> [Aim of the exercise]: Find every line in the entries that holds the string "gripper" and report it.

[Dataset records]

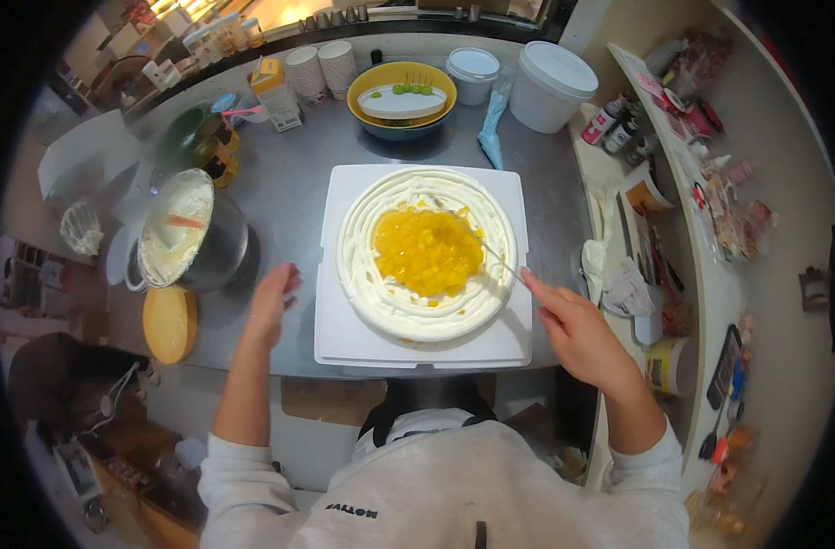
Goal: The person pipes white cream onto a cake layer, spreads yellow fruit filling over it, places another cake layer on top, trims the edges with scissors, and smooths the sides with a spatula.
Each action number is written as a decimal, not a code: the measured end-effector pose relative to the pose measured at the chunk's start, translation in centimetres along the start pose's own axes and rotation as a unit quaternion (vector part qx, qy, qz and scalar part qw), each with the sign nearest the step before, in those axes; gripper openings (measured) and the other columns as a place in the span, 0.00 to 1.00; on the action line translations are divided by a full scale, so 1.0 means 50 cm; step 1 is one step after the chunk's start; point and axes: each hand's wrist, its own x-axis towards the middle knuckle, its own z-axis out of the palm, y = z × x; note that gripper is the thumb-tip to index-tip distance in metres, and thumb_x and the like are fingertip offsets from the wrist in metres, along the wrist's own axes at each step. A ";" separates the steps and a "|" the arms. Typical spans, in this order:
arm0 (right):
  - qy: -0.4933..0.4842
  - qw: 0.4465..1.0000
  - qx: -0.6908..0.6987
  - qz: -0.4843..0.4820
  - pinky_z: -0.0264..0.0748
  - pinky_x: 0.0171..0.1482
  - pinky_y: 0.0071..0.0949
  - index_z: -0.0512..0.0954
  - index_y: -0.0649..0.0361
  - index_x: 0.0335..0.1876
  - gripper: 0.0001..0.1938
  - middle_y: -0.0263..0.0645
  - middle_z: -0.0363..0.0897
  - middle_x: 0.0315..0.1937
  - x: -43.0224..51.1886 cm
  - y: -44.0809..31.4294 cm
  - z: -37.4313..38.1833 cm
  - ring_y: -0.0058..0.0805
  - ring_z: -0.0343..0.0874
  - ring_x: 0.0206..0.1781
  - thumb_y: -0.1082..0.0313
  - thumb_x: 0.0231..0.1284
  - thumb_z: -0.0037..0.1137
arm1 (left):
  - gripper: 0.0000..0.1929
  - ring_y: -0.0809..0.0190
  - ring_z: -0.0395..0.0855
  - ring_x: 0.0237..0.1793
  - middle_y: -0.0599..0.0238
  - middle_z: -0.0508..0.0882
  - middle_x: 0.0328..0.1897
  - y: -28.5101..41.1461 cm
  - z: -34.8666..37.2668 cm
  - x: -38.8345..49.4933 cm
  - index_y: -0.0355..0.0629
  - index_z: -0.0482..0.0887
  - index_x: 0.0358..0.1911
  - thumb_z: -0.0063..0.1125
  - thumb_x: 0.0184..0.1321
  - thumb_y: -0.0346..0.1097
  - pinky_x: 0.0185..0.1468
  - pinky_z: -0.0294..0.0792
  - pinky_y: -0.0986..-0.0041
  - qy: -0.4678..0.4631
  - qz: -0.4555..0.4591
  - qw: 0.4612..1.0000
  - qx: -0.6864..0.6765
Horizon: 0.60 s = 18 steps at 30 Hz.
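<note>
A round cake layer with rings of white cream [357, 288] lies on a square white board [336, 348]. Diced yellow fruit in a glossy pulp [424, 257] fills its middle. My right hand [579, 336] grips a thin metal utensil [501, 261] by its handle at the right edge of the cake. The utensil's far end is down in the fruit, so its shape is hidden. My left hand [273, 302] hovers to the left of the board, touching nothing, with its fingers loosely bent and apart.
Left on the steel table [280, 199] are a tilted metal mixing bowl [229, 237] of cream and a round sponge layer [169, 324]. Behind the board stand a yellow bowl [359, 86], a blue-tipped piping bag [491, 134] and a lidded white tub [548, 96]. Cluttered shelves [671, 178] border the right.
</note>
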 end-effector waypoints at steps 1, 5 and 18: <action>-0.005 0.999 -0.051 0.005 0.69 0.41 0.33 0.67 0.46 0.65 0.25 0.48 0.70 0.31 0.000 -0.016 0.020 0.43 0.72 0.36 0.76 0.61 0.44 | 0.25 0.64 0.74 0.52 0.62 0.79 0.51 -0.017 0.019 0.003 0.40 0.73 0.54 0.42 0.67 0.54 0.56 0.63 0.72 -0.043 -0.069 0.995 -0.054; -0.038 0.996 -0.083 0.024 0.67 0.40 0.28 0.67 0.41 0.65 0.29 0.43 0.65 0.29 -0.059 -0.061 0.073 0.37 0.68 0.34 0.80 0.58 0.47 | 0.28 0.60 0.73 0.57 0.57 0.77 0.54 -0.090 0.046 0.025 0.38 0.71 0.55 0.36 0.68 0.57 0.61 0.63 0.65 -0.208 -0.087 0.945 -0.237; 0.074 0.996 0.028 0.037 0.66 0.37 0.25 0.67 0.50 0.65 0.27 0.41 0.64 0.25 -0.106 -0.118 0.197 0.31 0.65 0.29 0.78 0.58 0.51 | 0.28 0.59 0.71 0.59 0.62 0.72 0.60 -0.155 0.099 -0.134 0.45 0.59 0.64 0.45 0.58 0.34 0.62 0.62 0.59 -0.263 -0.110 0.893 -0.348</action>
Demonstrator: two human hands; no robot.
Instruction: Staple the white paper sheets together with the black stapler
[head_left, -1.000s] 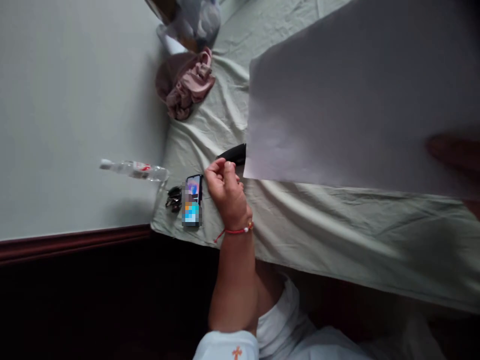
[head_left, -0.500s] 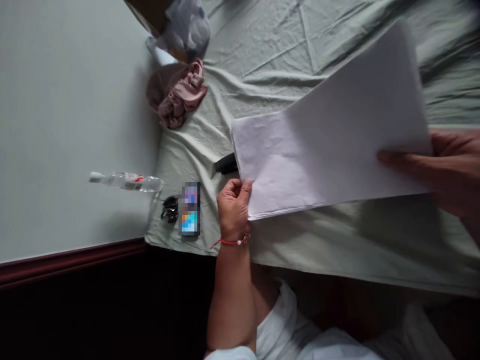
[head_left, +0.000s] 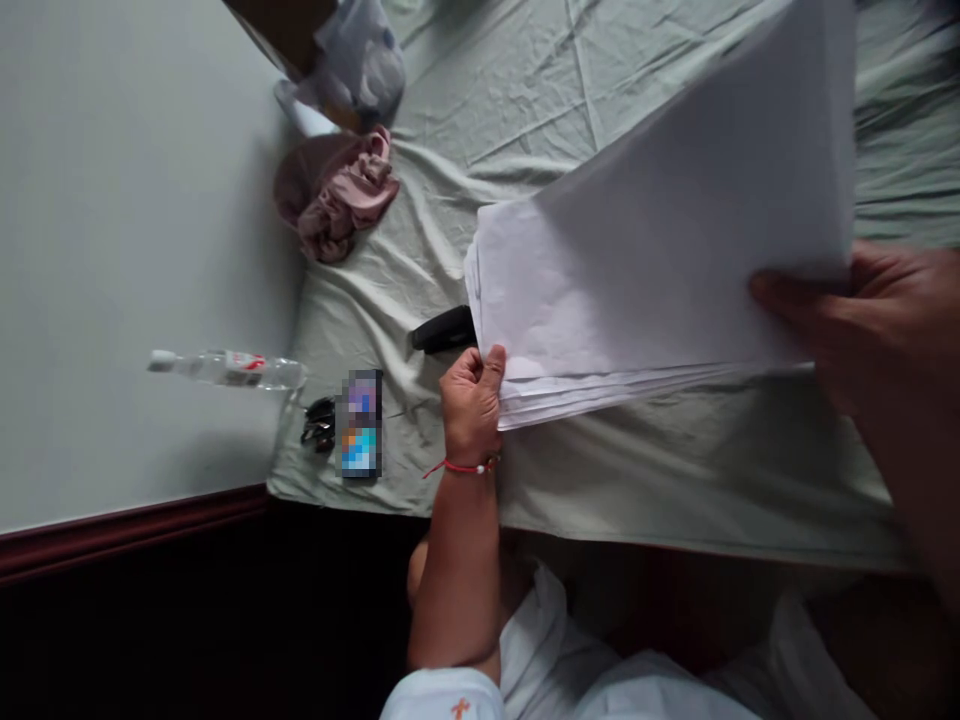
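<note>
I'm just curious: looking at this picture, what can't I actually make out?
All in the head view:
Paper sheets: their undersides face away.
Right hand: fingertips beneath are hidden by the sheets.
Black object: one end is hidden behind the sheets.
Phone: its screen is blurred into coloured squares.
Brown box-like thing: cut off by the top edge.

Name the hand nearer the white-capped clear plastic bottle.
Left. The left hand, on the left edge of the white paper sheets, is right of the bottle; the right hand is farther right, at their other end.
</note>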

> [Response to the exercise]:
Each action number is written as a decimal, not a code: the measured end-effector pose relative to the pose measured at the chunk's start, translation in centimetres along the start pose's own axes and rotation as a unit quaternion (vector part qx, qy, qz and scalar part qw), each with the sign nearest the step before, in those axes; gripper openings (measured) and the other columns as a place in the span, 0.00 to 1.00; on the action line translations are divided by a full scale, so 1.0 means 50 cm; step 1 is one step after the chunk's start; point and axes: each hand's wrist, its own x-axis towards the middle knuckle, its own z-axis out of the palm, y = z × x; note that gripper is the thumb-tip to index-tip distance in metres, and thumb_x and the like are fingertip offsets from the wrist in metres, along the wrist's own axes at each step. A ";" separates the steps and a "|" the arms. Typical spans, in this order:
  - gripper: 0.0001..0.1938
  - gripper: 0.0000..0.1929

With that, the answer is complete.